*Your assignment*. Set down the entries once more, exactly as given.
━━━━━━
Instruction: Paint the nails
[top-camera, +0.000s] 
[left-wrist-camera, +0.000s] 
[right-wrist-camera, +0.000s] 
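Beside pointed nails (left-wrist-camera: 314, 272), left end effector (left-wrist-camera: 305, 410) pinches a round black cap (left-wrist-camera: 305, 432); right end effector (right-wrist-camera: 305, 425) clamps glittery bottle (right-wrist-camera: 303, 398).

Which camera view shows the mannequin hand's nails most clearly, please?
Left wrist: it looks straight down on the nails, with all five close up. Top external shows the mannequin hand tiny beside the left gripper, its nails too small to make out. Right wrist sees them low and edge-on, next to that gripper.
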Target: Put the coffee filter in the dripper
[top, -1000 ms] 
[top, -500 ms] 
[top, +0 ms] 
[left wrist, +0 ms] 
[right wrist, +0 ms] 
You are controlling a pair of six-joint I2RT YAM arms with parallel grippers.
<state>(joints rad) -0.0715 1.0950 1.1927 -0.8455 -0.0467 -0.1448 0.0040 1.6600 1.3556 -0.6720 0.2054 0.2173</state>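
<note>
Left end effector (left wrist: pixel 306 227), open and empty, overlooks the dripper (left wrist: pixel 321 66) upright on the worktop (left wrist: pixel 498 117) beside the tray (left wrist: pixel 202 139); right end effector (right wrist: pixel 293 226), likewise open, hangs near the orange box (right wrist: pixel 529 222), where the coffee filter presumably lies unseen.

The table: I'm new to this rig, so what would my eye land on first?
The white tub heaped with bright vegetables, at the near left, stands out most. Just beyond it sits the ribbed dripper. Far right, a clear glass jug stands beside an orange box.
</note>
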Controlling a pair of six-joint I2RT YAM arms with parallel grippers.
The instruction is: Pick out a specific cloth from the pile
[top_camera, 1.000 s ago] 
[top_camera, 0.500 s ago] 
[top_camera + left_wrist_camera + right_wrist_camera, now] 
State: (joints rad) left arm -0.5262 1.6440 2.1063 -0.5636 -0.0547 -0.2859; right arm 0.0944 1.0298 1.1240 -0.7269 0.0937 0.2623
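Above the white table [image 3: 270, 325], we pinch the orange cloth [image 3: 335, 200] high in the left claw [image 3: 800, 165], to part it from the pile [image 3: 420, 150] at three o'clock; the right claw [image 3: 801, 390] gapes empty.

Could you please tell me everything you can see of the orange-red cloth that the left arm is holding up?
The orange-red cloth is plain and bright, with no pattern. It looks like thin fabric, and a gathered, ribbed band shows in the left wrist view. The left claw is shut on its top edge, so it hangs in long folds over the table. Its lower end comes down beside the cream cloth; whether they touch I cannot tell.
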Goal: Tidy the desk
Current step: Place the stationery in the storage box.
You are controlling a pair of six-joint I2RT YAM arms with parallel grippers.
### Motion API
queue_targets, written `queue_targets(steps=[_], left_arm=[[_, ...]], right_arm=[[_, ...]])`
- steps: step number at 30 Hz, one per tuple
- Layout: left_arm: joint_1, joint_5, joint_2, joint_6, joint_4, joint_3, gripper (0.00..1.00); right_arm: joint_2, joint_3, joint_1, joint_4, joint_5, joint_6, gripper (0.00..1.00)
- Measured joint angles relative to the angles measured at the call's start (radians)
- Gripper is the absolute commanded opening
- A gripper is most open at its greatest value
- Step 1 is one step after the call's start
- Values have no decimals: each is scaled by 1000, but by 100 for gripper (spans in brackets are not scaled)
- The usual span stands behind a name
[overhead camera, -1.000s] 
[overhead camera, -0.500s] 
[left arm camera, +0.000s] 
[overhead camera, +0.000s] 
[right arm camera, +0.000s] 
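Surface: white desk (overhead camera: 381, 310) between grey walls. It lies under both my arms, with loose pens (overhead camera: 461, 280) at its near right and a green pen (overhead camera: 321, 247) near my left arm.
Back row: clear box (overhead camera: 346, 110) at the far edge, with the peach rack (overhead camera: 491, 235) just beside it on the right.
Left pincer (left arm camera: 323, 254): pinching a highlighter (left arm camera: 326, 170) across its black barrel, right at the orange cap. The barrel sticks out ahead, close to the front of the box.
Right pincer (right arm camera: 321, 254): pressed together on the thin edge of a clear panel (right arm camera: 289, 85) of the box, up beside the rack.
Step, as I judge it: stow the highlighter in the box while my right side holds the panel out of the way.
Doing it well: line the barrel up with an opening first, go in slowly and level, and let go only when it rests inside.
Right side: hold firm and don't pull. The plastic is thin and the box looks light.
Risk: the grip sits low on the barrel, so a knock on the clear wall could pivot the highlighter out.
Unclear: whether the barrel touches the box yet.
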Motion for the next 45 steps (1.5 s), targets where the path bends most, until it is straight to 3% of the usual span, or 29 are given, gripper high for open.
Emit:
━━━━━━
*Task output*.
Instruction: Paint the nails
[top-camera, +0.000s] 
[left-wrist-camera, +0.000s] 
[right-wrist-camera, +0.000s] 
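Beside pointed nails (left-wrist-camera: 314, 272), left end effector (left-wrist-camera: 305, 410) pinches a round black cap (left-wrist-camera: 305, 432); right end effector (right-wrist-camera: 305, 425) clamps glittery bottle (right-wrist-camera: 303, 398).

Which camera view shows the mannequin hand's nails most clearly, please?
Left wrist: it looks straight down on the nails, with all five close up. Top external shows the mannequin hand tiny beside the left gripper, its nails too small to make out. Right wrist sees them low and edge-on, next to that gripper.
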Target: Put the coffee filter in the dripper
[top, -1000 ms] 
[top, -500 ms] 
[top, +0 ms] 
[left wrist, +0 ms] 
[right wrist, +0 ms] 
You are controlling a pair of six-joint I2RT YAM arms with parallel grippers.
<state>(joints rad) -0.0715 1.0950 1.1927 -0.8455 -0.0467 -0.1448 0.0040 1.6600 1.3556 -0.6720 0.2054 0.2173</state>
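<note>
Left end effector (left wrist: pixel 306 227), open and empty, overlooks the dripper (left wrist: pixel 321 66) upright on the worktop (left wrist: pixel 498 117) beside the tray (left wrist: pixel 202 139); right end effector (right wrist: pixel 293 226), likewise open, hangs near the orange box (right wrist: pixel 529 222), where the coffee filter presumably lies unseen.

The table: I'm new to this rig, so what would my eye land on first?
The white tub heaped with bright vegetables, at the near left, stands out most. Just beyond it sits the ribbed dripper. Far right, a clear glass jug stands beside an orange box.
</note>
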Controlling a pair of six-joint I2RT YAM arms with parallel grippers.
The instruction is: Pick out a specific cloth from the pile
[top_camera, 1.000 s ago] 
[top_camera, 0.500 s ago] 
[top_camera + left_wrist_camera + right_wrist_camera, now] 
State: (joints rad) left arm -0.5262 1.6440 2.1063 -0.5636 -0.0547 -0.2859; right arm 0.0944 1.0298 1.1240 -0.7269 0.0937 0.2623
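Above the white table [image 3: 270, 325], we pinch the orange cloth [image 3: 335, 200] high in the left claw [image 3: 800, 165], to part it from the pile [image 3: 420, 150] at three o'clock; the right claw [image 3: 801, 390] gapes empty.

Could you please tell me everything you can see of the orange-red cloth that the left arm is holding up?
The orange-red cloth is plain and bright, with no pattern. It looks like thin fabric, and a gathered, ribbed band shows in the left wrist view. The left claw is shut on its top edge, so it hangs in long folds over the table. Its lower end comes down beside the cream cloth; whether they touch I cannot tell.
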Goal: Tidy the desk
Current step: Place the stationery in the storage box.
You are controlling a pair of six-joint I2RT YAM arms with parallel grippers.
### Motion API
queue_targets, written `queue_targets(steps=[_], left_arm=[[_, ...]], right_arm=[[_, ...]])`
- steps: step number at 30 Hz, one per tuple
- Layout: left_arm: joint_1, joint_5, joint_2, joint_6, joint_4, joint_3, gripper (0.00..1.00); right_arm: joint_2, joint_3, joint_1, joint_4, joint_5, joint_6, gripper (0.00..1.00)
- Measured joint angles relative to the angles measured at the call's start (radians)
- Gripper is the absolute commanded opening
- A gripper is most open at its greatest value
- Step 1 is one step after the call's start
- Values have no decimals: each is scaled by 1000, but by 100 for gripper (spans in brackets are not scaled)
- The usual span stands behind a name
[overhead camera, -1.000s] 
[overhead camera, -0.500s] 
[left arm camera, +0.000s] 
[overhead camera, +0.000s] 
[right arm camera, +0.000s] 
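Surface: white desk (overhead camera: 381, 310) between grey walls. It lies under both my arms, with loose pens (overhead camera: 461, 280) at its near right and a green pen (overhead camera: 321, 247) near my left arm.
Back row: clear box (overhead camera: 346, 110) at the far edge, with the peach rack (overhead camera: 491, 235) just beside it on the right.
Left pincer (left arm camera: 323, 254): pinching a highlighter (left arm camera: 326, 170) across its black barrel, right at the orange cap. The barrel sticks out ahead, close to the front of the box.
Right pincer (right arm camera: 321, 254): pressed together on the thin edge of a clear panel (right arm camera: 289, 85) of the box, up beside the rack.
Step, as I judge it: stow the highlighter in the box while my right side holds the panel out of the way.
Doing it well: line the barrel up with an opening first, go in slowly and level, and let go only when it rests inside.
Right side: hold firm and don't pull. The plastic is thin and the box looks light.
Risk: the grip sits low on the barrel, so a knock on the clear wall could pivot the highlighter out.
Unclear: whether the barrel touches the box yet.
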Motion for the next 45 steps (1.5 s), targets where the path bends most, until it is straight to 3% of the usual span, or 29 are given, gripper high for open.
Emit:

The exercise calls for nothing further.